| Activity |
Pick out the lines below that include the string "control".
═══ Available data
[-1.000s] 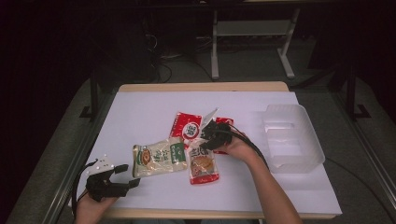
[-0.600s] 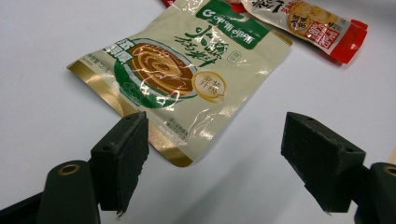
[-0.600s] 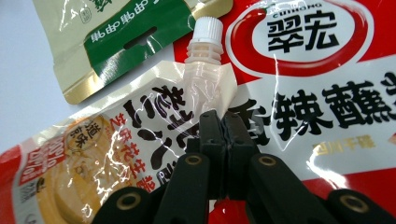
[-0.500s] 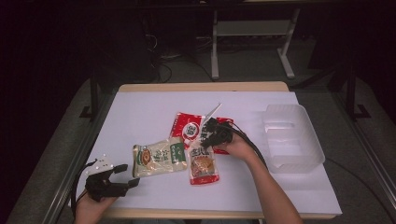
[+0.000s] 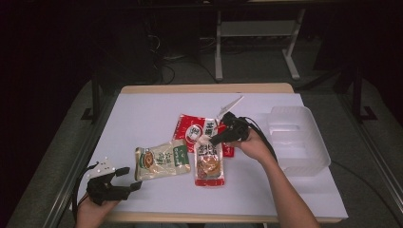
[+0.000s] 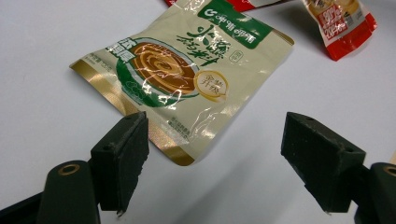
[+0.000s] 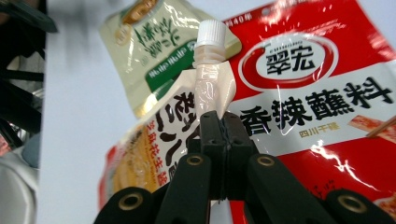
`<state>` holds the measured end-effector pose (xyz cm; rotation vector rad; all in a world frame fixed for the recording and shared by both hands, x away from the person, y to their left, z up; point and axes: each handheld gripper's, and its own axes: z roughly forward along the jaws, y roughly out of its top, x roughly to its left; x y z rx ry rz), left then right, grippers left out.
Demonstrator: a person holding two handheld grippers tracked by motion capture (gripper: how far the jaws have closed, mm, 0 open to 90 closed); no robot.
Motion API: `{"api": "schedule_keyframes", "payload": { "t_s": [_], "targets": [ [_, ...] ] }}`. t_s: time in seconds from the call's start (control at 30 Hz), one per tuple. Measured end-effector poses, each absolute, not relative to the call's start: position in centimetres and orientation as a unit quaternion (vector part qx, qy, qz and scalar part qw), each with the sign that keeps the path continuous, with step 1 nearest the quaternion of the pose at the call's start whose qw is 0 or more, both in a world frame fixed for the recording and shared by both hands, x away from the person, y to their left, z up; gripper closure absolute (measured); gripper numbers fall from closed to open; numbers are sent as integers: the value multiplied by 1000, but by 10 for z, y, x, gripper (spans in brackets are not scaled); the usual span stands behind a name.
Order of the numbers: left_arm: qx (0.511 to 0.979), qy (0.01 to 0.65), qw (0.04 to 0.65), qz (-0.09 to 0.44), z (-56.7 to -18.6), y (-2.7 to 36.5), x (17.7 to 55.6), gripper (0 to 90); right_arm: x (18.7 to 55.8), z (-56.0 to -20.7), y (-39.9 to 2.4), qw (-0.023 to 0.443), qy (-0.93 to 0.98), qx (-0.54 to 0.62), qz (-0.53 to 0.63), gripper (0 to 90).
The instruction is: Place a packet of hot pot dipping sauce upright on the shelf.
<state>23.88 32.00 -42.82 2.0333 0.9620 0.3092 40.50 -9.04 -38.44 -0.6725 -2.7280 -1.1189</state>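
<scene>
Pinching the spouted pouch point(image 7: 212, 88) mid-table below its cap, my right gripper point(image 5: 223, 135) has just closed tight, hiding the pouch's neck, while my left gripper point(image 6: 215, 154) gapes empty near the table's point(image 5: 142, 109) front edge, bare surface around it

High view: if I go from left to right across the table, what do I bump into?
left gripper → cream and green packet → spouted pouch → right gripper → clear plastic tray
</scene>
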Motion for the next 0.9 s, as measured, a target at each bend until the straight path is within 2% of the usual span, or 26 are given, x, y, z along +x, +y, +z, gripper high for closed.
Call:
{"api": "schedule_keyframes", "payload": {
  "t_s": [0.27,0.63,0.9],
  "targets": [
    [812,384,421,124,-428,321,239,232,391,-353,-108,53,-893,-210,-394,895],
    [815,382,415,131,-428,322,239,232,371,-312,-122,14,-908,-164,-386,896],
    [813,389,414,131,-429,323,240,232,375,-291,-147,0,-902,-171,-396,896]
  ]
}}
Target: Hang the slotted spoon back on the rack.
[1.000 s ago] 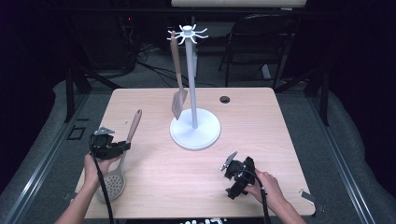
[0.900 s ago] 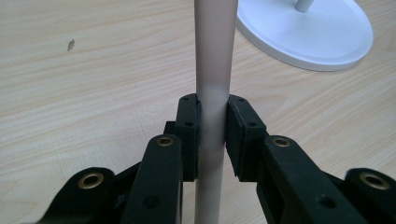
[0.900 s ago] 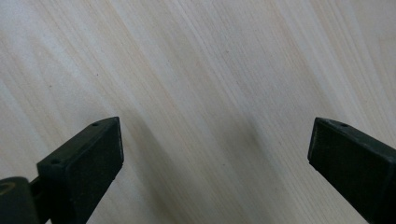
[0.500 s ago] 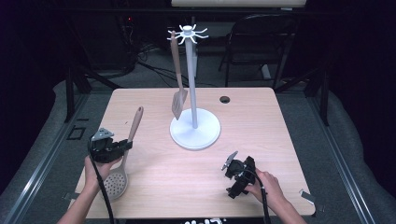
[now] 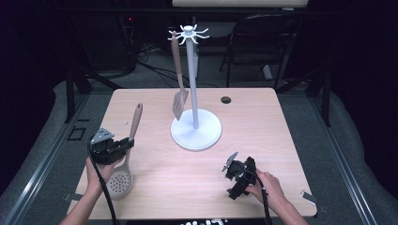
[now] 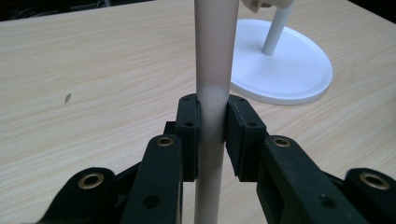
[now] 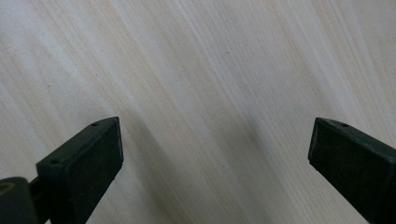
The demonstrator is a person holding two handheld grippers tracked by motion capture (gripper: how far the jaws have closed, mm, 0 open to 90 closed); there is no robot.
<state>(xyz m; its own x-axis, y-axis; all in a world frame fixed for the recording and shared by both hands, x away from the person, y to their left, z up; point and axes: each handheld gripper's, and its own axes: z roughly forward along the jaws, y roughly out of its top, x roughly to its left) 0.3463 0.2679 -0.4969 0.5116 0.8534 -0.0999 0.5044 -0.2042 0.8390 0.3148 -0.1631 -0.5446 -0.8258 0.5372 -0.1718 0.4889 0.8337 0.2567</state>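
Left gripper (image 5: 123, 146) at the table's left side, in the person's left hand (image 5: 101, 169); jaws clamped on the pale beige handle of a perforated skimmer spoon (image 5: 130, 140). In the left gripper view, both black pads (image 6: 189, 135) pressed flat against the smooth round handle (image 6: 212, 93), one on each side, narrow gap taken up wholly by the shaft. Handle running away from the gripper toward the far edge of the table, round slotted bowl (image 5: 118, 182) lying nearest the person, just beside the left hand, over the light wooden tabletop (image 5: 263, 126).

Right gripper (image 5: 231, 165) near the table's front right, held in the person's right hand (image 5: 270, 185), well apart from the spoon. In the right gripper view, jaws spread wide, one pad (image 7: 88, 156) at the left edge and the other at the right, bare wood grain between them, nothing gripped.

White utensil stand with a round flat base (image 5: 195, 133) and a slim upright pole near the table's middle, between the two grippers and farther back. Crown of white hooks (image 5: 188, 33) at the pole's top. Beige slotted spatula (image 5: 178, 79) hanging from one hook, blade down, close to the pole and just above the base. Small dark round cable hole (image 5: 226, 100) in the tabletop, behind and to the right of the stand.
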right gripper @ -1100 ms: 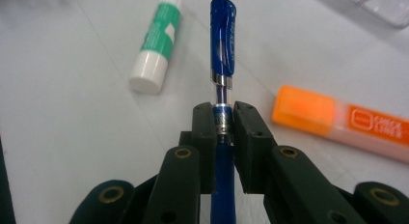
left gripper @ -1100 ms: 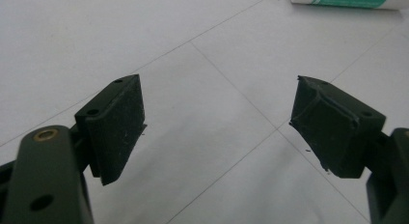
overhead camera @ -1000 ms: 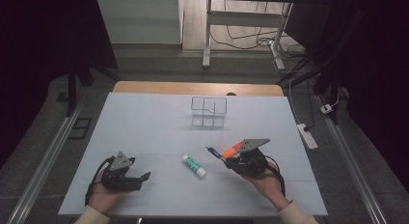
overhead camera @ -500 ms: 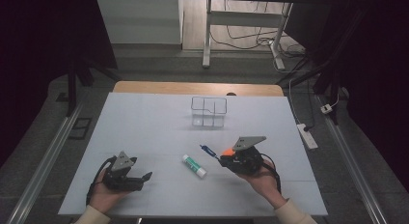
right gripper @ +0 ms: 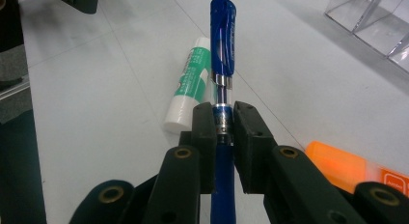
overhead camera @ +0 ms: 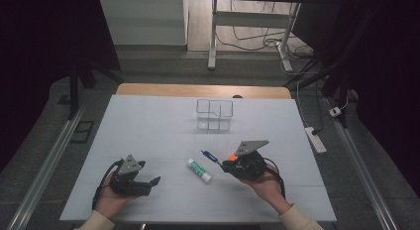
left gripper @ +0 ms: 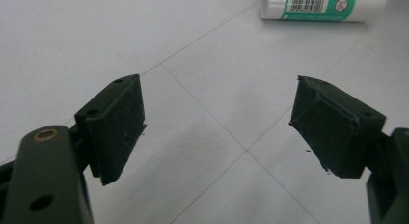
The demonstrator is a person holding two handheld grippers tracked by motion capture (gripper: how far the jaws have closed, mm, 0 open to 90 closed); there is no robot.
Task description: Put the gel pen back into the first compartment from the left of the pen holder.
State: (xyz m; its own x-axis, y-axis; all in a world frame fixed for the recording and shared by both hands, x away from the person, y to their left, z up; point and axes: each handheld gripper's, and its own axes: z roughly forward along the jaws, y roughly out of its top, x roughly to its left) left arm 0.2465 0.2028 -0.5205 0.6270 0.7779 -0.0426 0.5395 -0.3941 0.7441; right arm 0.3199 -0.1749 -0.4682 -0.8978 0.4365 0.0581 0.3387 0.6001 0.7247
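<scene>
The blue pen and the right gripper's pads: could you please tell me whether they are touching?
Touching. The right gripper view shows both pads of the right gripper pressed against the blue pen's barrel, no gap either side.

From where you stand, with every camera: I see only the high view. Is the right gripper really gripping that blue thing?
Observer: Yes. The right gripper is shut on a blue pen, pads pressing its barrel.
Operator: And the orange spot beside it?
Observer: An orange marker lying on the table, beside the jaws, not held.
Operator: Does the left gripper hold anything?
Observer: No. The left gripper is open, nothing between its pads; the glue stick lies beyond them.
</scene>
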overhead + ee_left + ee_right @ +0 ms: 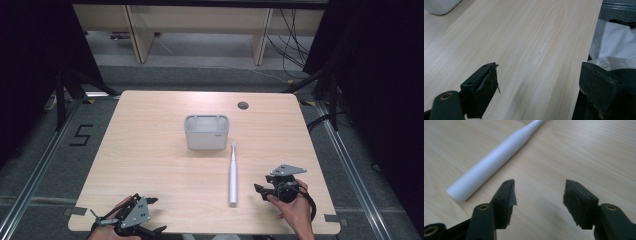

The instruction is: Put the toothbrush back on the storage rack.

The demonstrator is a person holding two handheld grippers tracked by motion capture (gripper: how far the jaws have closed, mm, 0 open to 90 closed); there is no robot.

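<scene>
The likeliest slip, as I judged it, was a bad bite on the slim white plastic electric toothbrush (233, 174): it was round and smooth, lay flat on the pale wooden table (150, 150), and could roll or skid away if one jaw met it before the other. My right gripper (261, 190) stood off to one side of the handle's butt end, not square over it, so a careless sweep would have nudged the brush and not caught it. Clamping too near that butt end would also have let the long body tip once lifted.

In the right gripper view the toothbrush (496, 157) lay at about ten o'clock from my jaws, just beside the left one but not between them, with its narrow neck running away toward one o'clock. My right jaws stood partly apart with only bare table between them, gripping nothing. In the high view the brush pointed its head toward the translucent grey rectangular plastic holder (206, 132) at twelve o'clock, close to it; I could not tell whether they touched.

My left gripper (536, 82) rested near the table's front edge at seven o'clock, well apart from the brush, its jaws spread wide and empty.
</scene>
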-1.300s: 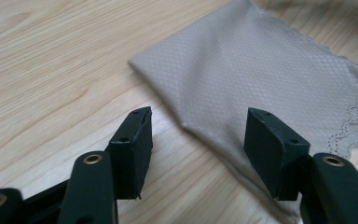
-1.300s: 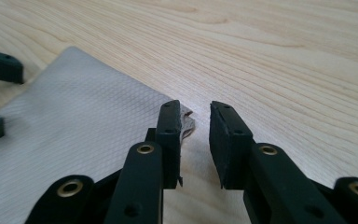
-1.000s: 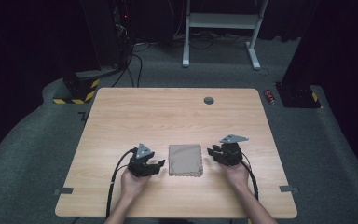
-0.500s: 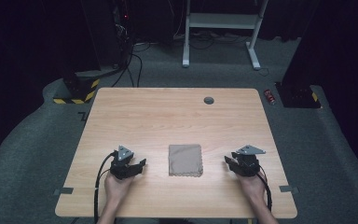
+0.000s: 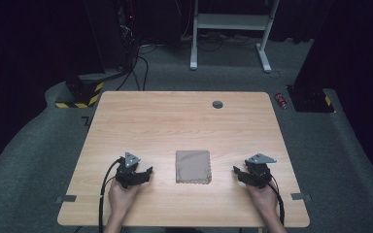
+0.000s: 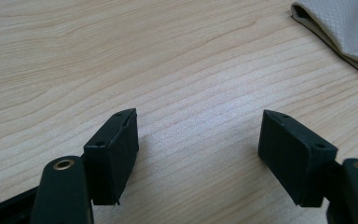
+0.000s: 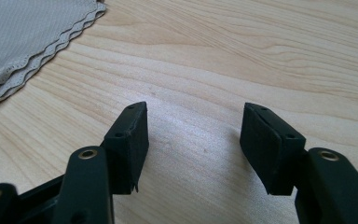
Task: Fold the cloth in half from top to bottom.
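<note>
A folded grey-beige cloth (image 5: 193, 166) lies flat on the wooden table (image 5: 175, 121), between my two hands. Its folded edge reaches into the upper right corner of the left gripper view (image 6: 340, 28), and its wavy layered edges show at the upper left of the right gripper view (image 7: 23, 42). My left gripper (image 5: 145, 173) rests low to the left of the cloth, apart from it. Its jaws have just been opening and stand open over bare wood (image 6: 198, 140). My right gripper (image 5: 238, 173) sits to the right of the cloth, also apart. Its jaws too have just been opening, with nothing between them (image 7: 193, 140).
A small dark round disc (image 5: 217, 104) sits in the tabletop near its far edge. Beyond the table are grey carpet, a white desk frame (image 5: 230, 24), black cabinets and a red object (image 5: 282, 101) on the floor at right.
Both hands have drawn outward from the edges of the cloth, left hand to the left, right hand to the right. The cloth lies still, folded as before.
</note>
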`<state>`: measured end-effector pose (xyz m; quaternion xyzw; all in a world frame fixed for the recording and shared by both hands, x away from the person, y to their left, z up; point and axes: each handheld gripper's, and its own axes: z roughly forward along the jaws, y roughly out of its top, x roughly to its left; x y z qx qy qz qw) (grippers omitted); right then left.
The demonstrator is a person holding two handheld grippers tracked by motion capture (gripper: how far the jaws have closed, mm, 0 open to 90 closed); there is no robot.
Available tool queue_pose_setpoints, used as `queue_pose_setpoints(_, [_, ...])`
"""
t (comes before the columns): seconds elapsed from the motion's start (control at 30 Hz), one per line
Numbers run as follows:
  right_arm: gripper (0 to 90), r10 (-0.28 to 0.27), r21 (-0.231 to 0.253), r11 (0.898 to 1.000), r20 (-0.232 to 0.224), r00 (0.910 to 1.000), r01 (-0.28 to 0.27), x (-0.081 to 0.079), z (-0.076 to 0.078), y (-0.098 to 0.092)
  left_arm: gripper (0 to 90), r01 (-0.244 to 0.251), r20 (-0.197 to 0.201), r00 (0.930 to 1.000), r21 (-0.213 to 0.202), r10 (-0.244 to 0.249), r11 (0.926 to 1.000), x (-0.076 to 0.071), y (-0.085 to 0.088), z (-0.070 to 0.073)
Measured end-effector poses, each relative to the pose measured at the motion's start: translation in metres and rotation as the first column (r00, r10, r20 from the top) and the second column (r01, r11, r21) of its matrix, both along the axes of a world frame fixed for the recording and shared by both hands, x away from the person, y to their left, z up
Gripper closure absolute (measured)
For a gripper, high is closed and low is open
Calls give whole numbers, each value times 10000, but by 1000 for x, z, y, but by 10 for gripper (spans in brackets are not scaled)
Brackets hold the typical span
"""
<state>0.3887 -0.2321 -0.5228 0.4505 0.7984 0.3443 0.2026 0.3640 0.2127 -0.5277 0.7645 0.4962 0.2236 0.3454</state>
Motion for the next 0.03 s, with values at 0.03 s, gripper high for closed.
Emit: queue_pose_setpoints(0.03, [412,-7,-5,10000,0,10000,7,0,0,0,287,2,-1,10000,0,-2,10000,0,0,0])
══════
| Task response |
Motion API: `{"api": "schedule_keyframes", "payload": { "t_s": [_], "targets": [ [_, ...] ] }}`. t_s: time in seconds from the call's start (control at 30 Hz), one per tuple. Measured end-effector poses, each absolute, not relative to the call's start: position in centimetres and orientation as a unit quaternion (vector part qx, qy, qz and scalar part qw), each with the sign that keeps the path continuous, with step 1 nearest the quaternion of the pose at the call's start whose qw is 0 or more, both in a world frame fixed for the recording and shared by both hands, x away from the person, y to their left, z up; gripper closure absolute (measured); gripper numbers fall from closed to open; numbers are sent as integers: the value multiplied by 1000, but by 10 for z, y, x, gripper (spans in brackets are not scaled); the usual span stands behind a name.
t (comes before the columns): seconds elapsed from the motion's start (control at 30 Hz), one per line

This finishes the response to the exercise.